Cheryl moved towards the door, but Stanley grabbed her arm. She pulled away.


“You manhandling me now? Is not enough Chitra stop coming to my house because of you?”


“Listen, woman! There’s more to this People’s Temple affair. It could jeopardize Guyana’s relationship with the United States.”


Cheryl stood in the doorway of the verandah. She placed her hands on her hips. “I’m all ears.”


“Around five this afternoon, armed men from Jonestown attacked an American Congressman and his delegation at the Port Kaituma airstrip.”


“An American Congressman is here in Guyana? How come we don’t hear these things?”


“It wasn’t an official visit. He came to check up on Jonestown.”


“Isn’t that the job of the American Ambassador?”


“Would you let me talk?”


Cheryl pouted and folded her arms.


“The Congressman received complaints about Jones. Relatives in California claim he orders beatings and lock up troublemakers in a box in the ground. They also say he uses drugs to keep others in line.”


“What happened at the airstrip?”


“Jones’ gunmen disabled the Guyana Airways aircraft. A twenty-seater. The pilot radioed Timehri Airport for help. They called the Prime Minister and he summoned the American Ambassador.”


“Something’s definitely wrong at Jonestown.”


“Pops doesn’t know yet if anyone was killed or how many injured. The Congressman had chartered an extra six-seat Cessna plane to bring out the people who wanted to leave. That plane got away.”


“Some people left Jonestown? Then the Congressman’s visit was not in vain.”


“An army unit is preparing to go into Jonestown early in the morning. They’re traveling by train from Matthews Ridge, thirty miles away.”


“By train? Can’t they fly in?”


“Jones’ gunmen could be waiting in the dark to gun down the plane.”


“Our government should never have allowed Jones to settle in the bush. This is what you get when government officials sell their souls to the devil. And for what? Free foreign liquor and white women.”


“Watch your mouth, woman. The wrong people could take offense.”


“Your own mother told me our ambassador to Washington flaunts the PT white cutie public relations woman in diplomatic circles. You want to hear who else your mother say sleeping with the white Temple women?”


Stanley advanced towards her.

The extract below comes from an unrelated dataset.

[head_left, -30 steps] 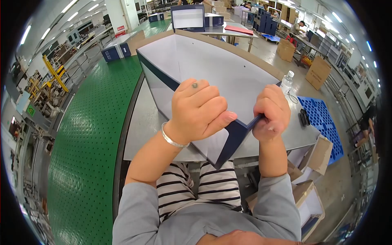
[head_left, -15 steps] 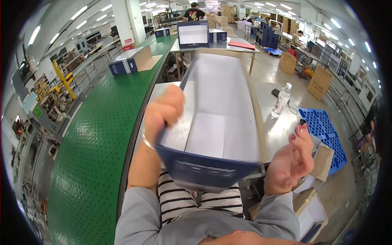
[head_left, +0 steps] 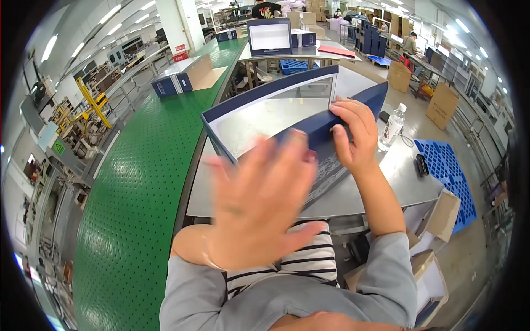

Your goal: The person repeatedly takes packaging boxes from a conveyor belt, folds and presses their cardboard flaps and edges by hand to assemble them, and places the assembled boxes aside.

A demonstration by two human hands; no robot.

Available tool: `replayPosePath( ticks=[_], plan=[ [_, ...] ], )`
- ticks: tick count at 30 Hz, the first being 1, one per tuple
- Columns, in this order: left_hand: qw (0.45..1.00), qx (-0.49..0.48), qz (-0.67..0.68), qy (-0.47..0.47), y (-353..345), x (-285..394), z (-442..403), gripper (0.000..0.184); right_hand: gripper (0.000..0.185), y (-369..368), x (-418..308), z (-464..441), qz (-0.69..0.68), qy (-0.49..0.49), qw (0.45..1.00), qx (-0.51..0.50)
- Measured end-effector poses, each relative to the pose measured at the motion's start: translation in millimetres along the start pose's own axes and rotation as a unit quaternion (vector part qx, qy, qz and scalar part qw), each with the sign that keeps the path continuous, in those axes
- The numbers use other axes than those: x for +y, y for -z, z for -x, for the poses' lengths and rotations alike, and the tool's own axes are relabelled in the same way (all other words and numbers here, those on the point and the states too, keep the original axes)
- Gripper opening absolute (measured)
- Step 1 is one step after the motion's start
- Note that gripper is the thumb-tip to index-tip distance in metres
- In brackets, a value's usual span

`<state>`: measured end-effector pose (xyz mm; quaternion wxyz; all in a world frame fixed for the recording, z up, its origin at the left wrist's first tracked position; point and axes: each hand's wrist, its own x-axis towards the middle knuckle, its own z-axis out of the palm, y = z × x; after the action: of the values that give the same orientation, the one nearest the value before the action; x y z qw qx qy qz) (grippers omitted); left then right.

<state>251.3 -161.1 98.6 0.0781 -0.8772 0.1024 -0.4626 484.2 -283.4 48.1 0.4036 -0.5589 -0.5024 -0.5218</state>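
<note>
Navy box [head_left: 317, 131], one between the hands, sits over one metal table [head_left: 398, 190], near one bottle [head_left: 393, 129]. We see the left hand [head_left: 262, 204] spread wide, contact unclear, and the right hand [head_left: 356, 135] half-curled, touching the box's edge, grip uncertain; we cannot read the box's pale print [head_left: 333, 174]

left hand [head_left: 259, 207], left of right hand [head_left: 358, 135]: motion-blurred, contact unclear | navy box [head_left: 316, 130]: near wall partly hidden behind left hand | plastic bottle [head_left: 393, 130], right of right hand: label unreadable | co-worker [head_left: 266, 11], beyond: cut off above
</note>
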Motion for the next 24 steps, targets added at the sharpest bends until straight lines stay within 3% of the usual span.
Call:
replayPosePath(
  ticks=[3,7,8,12,14,18,22,24],
  plan=[
    [0.996,-0.084,-0.015,-0.001,-32,16,1,0.058,0.022,-2,3,-1,0.005,-0.026,1.000,-0.001],
    [0.973,0.039,-0.229,-0.006,-54,10,-5,0.048,0.011,11,7,-28,0.023,-0.038,0.991,-0.127],
    [0.974,0.036,-0.223,-0.008,-53,12,-7,0.048,0.011,15,5,-29,0.026,-0.044,0.990,-0.131],
    [0.984,0.083,-0.159,0.017,-51,11,-20,0.039,0.005,24,6,-37,-0.085,-0.051,0.993,0.071],
    [0.983,0.124,-0.132,0.022,-55,-7,-23,0.024,0.007,39,41,-27,0.015,-0.080,0.989,0.125],
    [0.980,0.165,-0.106,0.020,-69,-45,-20,0.019,0.013,58,61,-10,0.088,-0.084,0.990,0.071],
    [0.972,0.223,-0.064,0.032,-85,-73,-24,0.026,0.021,60,38,-12,0.221,-0.067,0.972,0.035],
    [0.972,0.233,-0.039,0.023,-99,-68,-37,0.027,0.030,56,8,-29,0.261,-0.106,0.960,0.000]
  ],
)
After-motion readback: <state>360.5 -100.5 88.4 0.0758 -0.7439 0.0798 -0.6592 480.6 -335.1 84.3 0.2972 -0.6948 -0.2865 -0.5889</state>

Cheryl stood her ground.


“Is funny how your mother didn’t know about your sweet-woman.”


They faced each other. Eye to eye.


“I can’t take any more of this rass. I ended my affair. I’ve done everything a man can do to make it up to you. But that’s not enough for you: You want to run my blood to water.”


His voice was low and steady. His words stabbed the air.


The hot air of his breath reddened her cheeks. He stepped backwards, punching the air with his forefingers.


“I want a divorce. You can keep your daughter. Bobby stays with me.”


He pushed past her into the house.


She had known this day would come. Stanley was set on achieving his political ambitions. His betrayal had gouged a hole in her heart that could not heal. She wasn’t a forgiving wife like her mother-in-law. She was her mother’s daughter.


Cheryl locked the verandah door. Brook Benton sang in his silky-smooth baritone: “Where do I go from here?”


She slept in Bobby’s bed.


On Sunday morning, Stanley left home around ten for his parents’ house in Queenstown. Cheryl stayed home. Dawn remained in her room. Bobby went next door to Ricky’s house. He had promised not to go near the PT house.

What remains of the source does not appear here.